● What is required
A single number is wanted: how many lines of the data below include the string "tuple"?
Extracted material START
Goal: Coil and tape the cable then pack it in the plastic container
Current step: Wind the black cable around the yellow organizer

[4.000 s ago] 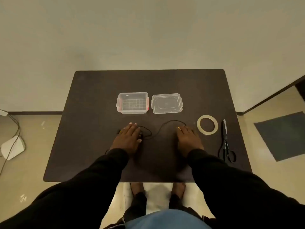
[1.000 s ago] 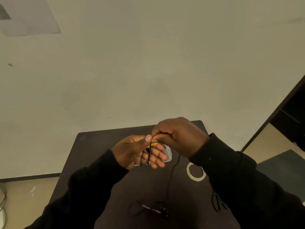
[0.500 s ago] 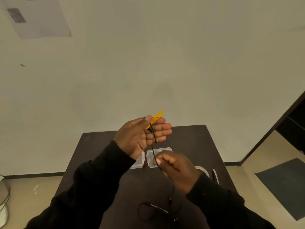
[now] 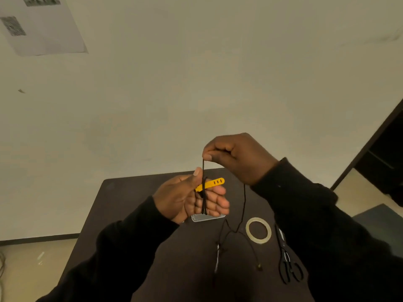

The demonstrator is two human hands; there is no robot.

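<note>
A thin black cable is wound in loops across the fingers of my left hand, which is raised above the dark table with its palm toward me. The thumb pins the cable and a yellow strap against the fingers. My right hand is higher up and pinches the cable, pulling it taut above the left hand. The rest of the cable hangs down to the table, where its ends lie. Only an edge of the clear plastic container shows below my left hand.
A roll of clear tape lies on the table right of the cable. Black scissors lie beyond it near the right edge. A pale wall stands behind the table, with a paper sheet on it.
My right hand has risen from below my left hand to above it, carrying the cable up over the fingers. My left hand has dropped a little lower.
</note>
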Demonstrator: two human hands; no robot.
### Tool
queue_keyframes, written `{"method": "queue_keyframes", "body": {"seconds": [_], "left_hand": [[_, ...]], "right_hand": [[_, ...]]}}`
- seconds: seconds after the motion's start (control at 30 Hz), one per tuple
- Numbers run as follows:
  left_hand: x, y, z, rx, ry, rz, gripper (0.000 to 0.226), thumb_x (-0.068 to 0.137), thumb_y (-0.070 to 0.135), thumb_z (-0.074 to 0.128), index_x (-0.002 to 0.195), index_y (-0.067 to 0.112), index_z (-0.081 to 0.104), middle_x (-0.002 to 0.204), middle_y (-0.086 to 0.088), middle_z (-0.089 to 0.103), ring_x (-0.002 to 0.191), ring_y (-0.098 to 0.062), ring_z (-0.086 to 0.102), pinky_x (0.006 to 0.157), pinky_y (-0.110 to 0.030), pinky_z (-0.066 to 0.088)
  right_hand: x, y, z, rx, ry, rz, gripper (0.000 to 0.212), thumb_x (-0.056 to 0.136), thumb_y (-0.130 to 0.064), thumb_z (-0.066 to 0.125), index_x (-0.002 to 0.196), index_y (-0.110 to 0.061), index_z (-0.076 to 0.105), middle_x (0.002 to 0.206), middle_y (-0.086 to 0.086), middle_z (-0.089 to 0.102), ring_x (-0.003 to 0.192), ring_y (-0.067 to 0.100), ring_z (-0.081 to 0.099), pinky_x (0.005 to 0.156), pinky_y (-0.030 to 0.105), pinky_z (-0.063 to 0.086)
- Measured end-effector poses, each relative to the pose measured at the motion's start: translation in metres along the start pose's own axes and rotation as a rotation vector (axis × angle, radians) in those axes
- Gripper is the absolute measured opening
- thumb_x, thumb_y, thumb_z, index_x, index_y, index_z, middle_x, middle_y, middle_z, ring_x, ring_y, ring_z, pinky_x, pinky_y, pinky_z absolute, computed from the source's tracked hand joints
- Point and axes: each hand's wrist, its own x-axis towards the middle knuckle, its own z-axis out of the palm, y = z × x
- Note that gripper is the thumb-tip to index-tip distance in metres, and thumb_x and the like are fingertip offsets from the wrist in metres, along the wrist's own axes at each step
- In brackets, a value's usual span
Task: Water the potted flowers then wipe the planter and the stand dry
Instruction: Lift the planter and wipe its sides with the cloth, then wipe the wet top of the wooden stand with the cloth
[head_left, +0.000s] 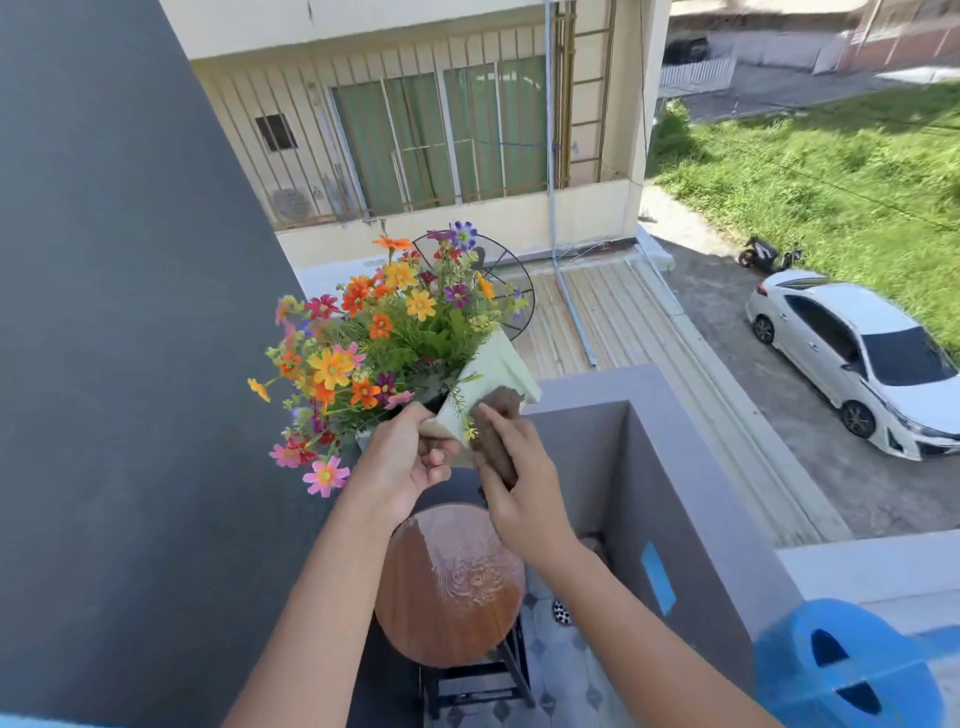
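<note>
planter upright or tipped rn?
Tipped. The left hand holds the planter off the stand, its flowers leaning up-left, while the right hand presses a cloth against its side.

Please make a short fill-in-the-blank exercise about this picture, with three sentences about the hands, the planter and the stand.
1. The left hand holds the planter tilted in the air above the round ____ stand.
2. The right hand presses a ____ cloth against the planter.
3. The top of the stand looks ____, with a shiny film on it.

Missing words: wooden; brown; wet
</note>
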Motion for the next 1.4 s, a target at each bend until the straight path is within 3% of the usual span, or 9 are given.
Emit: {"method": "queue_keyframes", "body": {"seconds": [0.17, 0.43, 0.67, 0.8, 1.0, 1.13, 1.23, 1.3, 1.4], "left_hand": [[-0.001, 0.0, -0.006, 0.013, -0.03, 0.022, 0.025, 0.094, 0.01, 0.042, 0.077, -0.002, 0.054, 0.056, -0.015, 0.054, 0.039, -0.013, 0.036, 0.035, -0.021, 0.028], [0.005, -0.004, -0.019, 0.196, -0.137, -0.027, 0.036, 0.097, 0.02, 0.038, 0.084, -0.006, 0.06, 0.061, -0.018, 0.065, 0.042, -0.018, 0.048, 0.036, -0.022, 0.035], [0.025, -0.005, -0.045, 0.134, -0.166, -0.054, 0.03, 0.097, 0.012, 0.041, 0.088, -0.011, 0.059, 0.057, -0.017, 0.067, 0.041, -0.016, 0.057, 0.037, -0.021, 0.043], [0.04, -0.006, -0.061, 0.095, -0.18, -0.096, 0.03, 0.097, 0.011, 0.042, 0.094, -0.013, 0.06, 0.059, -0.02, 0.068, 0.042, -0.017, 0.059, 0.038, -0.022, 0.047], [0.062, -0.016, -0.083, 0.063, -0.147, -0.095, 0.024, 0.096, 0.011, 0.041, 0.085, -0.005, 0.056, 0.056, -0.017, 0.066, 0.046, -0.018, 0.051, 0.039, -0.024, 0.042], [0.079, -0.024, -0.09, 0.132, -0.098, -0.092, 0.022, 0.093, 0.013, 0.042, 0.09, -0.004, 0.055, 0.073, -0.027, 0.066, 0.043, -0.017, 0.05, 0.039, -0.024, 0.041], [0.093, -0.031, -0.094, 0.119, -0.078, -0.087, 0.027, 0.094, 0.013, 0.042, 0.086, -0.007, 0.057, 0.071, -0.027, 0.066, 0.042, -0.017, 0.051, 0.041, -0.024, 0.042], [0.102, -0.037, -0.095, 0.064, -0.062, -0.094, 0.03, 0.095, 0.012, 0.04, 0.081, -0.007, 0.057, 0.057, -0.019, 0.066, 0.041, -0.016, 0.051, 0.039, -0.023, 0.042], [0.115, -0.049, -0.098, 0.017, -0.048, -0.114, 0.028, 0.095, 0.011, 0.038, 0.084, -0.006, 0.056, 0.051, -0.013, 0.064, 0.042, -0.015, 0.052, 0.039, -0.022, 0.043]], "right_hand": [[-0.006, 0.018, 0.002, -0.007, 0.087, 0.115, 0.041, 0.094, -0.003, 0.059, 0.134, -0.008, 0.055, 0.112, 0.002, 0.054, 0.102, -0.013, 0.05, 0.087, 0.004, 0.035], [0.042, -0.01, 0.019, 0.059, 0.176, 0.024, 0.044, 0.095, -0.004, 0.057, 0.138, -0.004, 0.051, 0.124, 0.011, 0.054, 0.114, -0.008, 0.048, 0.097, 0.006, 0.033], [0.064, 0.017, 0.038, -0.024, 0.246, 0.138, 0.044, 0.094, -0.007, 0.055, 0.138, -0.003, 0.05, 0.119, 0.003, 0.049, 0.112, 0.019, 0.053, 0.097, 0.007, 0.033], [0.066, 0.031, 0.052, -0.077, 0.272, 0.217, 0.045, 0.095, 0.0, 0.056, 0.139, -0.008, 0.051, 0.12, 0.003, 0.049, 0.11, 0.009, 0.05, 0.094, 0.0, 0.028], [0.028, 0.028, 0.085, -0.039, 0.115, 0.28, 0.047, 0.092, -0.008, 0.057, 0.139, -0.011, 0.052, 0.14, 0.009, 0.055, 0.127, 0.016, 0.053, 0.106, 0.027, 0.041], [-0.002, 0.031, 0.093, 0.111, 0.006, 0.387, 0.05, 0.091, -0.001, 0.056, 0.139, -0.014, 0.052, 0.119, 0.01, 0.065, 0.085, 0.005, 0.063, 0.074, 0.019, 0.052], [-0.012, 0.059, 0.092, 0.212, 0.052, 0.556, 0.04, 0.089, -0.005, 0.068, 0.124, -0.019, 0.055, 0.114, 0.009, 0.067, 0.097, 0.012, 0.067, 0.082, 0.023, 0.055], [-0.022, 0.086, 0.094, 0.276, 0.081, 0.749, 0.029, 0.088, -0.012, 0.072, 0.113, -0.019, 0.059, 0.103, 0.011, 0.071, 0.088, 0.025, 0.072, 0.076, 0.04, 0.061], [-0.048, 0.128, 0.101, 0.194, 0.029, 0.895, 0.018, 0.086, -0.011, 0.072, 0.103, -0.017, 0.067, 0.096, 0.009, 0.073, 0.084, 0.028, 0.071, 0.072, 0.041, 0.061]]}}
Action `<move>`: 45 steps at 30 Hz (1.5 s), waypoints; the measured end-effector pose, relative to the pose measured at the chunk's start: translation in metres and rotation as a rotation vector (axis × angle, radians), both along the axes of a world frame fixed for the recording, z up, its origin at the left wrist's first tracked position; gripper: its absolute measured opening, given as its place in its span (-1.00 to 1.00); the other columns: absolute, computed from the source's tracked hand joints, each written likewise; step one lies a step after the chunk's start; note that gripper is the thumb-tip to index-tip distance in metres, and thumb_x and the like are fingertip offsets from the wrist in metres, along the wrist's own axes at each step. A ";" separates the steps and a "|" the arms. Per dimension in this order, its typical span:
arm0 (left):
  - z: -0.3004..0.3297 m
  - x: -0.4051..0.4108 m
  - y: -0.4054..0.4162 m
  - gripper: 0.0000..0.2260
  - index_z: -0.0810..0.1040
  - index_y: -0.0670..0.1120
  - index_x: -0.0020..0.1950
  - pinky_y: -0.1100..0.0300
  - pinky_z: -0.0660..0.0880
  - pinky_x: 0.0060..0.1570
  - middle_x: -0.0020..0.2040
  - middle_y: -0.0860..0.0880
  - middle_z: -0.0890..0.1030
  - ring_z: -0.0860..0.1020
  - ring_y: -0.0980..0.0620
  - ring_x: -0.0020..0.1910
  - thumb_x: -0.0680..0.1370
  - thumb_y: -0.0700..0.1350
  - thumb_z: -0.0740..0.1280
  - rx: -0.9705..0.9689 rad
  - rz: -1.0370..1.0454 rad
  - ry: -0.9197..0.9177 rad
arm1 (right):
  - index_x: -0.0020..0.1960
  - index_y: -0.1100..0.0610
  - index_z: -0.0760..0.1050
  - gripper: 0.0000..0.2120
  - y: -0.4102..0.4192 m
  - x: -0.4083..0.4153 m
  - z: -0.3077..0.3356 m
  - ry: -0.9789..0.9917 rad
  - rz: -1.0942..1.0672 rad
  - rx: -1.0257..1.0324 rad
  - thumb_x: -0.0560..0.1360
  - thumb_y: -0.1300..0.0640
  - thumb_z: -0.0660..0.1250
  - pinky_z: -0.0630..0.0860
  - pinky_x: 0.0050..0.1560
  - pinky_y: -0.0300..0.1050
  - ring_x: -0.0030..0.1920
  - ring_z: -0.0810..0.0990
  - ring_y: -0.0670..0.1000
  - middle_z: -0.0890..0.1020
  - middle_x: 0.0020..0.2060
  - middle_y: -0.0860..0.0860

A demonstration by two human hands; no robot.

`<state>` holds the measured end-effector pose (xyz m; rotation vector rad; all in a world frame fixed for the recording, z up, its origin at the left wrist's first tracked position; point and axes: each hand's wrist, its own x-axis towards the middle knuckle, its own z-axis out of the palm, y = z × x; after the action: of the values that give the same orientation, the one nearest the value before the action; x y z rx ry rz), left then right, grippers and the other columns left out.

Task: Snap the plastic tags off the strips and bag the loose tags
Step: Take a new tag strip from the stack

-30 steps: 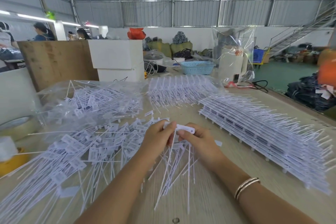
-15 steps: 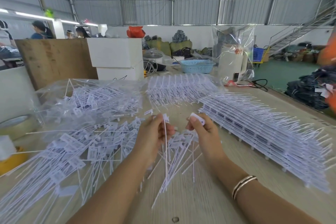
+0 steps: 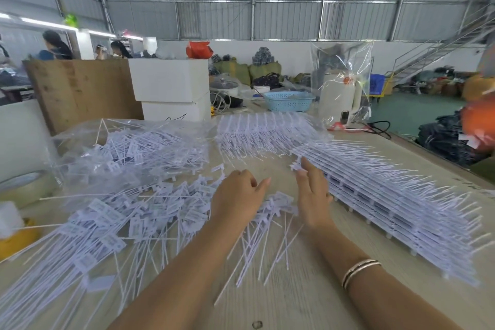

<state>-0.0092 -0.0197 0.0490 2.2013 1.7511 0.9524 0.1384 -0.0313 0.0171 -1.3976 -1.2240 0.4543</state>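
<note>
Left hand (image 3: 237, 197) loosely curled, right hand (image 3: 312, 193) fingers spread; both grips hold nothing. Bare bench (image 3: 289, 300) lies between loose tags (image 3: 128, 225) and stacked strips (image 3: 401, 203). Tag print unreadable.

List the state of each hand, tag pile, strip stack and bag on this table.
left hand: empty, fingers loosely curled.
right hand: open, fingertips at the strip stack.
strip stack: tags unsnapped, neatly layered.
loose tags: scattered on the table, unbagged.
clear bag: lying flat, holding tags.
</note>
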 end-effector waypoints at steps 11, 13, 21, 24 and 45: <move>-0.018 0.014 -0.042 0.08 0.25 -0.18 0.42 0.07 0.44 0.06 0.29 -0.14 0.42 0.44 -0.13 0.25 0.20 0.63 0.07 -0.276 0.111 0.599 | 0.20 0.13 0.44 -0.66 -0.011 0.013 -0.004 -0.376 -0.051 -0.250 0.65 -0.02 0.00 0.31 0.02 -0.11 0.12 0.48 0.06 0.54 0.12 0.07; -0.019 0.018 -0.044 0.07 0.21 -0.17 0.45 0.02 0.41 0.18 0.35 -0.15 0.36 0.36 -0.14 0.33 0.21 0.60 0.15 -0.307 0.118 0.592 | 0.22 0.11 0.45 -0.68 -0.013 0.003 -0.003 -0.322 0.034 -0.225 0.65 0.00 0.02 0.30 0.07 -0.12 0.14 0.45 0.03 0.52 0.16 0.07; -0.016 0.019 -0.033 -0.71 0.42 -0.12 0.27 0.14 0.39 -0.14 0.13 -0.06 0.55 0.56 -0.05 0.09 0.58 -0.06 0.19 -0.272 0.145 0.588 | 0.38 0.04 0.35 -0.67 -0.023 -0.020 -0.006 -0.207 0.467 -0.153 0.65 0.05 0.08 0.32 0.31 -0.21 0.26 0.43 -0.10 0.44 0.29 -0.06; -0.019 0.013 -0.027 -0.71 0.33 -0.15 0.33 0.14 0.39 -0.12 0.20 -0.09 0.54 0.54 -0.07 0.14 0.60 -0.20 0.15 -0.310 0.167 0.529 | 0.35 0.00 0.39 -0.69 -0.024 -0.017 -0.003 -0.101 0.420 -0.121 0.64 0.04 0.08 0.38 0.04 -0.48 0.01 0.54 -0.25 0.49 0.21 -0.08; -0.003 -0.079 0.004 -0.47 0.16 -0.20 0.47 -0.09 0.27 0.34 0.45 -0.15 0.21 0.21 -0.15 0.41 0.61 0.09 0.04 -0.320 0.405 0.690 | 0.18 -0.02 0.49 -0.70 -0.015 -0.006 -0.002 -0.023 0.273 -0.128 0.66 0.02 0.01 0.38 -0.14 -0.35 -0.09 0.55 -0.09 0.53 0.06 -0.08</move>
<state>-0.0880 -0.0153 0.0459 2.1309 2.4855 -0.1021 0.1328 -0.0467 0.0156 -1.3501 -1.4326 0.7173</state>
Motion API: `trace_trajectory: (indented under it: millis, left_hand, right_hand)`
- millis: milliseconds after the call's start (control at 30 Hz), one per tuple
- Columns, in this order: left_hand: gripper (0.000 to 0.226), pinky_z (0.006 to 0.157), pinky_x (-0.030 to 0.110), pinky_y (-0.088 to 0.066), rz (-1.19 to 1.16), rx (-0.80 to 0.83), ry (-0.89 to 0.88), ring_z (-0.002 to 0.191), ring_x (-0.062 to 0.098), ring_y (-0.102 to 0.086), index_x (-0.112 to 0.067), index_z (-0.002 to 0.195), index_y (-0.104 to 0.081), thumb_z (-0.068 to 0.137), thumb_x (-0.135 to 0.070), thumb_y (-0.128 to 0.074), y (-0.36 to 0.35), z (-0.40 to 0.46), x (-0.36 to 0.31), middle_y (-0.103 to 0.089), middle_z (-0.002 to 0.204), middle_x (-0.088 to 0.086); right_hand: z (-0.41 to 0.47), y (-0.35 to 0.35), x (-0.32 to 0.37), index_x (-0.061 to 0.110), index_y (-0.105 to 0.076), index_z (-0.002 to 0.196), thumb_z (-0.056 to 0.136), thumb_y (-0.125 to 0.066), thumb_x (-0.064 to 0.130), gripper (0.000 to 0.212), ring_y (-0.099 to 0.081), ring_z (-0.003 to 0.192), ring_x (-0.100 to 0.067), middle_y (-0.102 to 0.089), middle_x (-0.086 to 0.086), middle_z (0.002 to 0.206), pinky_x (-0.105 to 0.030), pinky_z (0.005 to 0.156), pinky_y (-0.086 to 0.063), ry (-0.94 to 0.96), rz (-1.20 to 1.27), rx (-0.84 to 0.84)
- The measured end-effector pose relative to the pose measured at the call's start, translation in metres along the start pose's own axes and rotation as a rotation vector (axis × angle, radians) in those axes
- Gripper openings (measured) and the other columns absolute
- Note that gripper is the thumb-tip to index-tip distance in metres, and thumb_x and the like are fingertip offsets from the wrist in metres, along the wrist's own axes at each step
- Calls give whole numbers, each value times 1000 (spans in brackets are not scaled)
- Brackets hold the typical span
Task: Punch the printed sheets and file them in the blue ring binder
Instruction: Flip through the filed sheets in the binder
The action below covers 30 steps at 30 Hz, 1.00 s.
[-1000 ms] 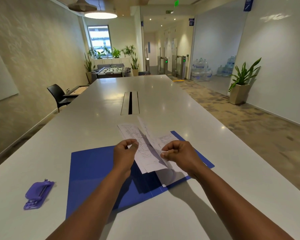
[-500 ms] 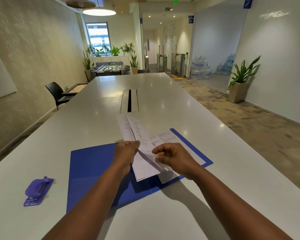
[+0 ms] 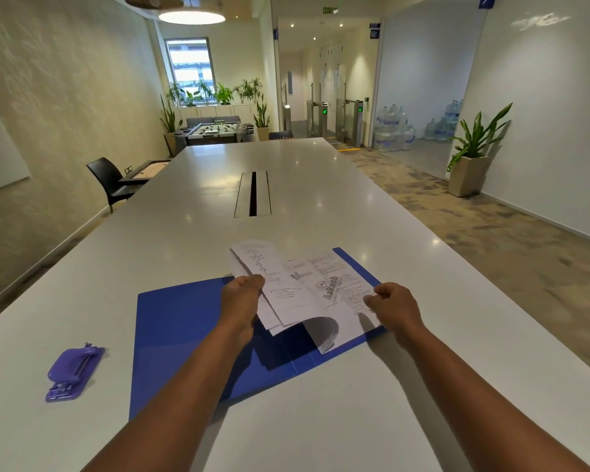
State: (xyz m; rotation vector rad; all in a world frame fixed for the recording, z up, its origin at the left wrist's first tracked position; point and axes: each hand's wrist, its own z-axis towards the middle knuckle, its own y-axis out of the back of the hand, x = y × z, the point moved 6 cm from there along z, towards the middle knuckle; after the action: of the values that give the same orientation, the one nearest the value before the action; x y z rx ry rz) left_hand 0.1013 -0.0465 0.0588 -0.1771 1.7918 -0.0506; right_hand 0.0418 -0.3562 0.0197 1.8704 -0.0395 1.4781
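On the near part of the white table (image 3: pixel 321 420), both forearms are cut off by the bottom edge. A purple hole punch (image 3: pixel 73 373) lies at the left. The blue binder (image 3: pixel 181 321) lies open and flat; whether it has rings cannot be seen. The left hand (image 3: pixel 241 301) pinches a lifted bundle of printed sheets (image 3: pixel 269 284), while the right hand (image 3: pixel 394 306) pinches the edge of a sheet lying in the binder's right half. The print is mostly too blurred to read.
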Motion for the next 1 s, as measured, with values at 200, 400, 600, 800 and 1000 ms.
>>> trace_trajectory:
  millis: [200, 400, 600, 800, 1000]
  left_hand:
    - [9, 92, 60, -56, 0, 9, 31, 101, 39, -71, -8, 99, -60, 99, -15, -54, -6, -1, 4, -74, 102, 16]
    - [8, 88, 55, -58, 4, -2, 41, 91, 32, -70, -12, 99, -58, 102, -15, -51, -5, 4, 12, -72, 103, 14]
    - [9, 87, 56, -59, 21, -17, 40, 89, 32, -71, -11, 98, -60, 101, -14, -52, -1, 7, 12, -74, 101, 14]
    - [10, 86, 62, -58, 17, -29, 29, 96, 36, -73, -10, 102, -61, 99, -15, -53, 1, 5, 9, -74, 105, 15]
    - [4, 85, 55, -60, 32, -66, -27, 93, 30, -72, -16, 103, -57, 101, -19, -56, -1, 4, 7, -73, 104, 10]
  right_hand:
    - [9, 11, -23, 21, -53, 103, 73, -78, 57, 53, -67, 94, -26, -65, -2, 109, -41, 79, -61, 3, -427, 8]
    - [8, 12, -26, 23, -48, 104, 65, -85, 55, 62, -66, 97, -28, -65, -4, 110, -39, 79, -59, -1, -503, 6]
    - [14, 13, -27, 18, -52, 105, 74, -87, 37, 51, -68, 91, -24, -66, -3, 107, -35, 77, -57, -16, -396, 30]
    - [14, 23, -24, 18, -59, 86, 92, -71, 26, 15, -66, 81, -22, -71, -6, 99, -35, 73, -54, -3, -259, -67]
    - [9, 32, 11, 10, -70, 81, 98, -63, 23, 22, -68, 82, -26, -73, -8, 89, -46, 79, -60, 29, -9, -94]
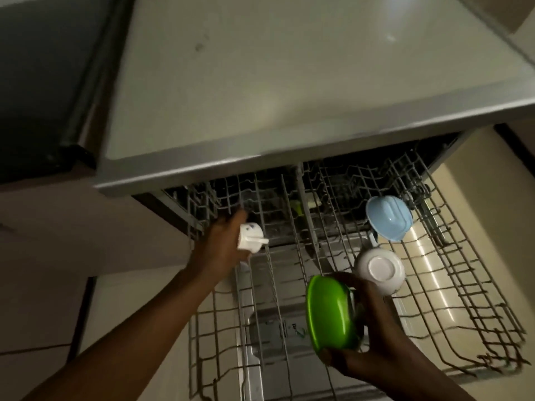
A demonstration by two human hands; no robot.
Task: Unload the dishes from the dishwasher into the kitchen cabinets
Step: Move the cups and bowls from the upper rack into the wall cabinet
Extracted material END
● Answer space
2